- _Goal of the exercise_
Return all of the material exactly; no line may be dropped.

- _Source data_
'''

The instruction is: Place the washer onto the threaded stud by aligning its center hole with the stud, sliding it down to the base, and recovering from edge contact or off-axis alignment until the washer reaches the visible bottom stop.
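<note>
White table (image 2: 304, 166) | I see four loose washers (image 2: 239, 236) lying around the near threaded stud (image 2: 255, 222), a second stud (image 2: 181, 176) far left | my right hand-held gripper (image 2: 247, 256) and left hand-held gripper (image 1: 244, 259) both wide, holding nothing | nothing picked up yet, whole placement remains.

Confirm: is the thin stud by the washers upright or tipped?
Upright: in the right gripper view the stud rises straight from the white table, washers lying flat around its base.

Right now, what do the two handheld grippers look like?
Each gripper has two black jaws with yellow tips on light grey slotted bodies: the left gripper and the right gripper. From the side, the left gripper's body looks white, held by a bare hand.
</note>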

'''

- _Output_
The instruction is: Place the washer onto the threaded stud by aligning its center hole with the stud, sliding it down to the base, and recovering from edge contact or off-axis alignment until the washer reaches the visible bottom stop.
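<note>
White table (image 2: 304, 166) | I see four loose washers (image 2: 239, 236) lying around the near threaded stud (image 2: 255, 222), a second stud (image 2: 181, 176) far left | my right hand-held gripper (image 2: 247, 256) and left hand-held gripper (image 1: 244, 259) both wide, holding nothing | nothing picked up yet, whole placement remains.

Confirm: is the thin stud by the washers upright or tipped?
Upright: in the right gripper view the stud rises straight from the white table, washers lying flat around its base.

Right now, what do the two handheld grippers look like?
Each gripper has two black jaws with yellow tips on light grey slotted bodies: the left gripper and the right gripper. From the side, the left gripper's body looks white, held by a bare hand.
</note>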

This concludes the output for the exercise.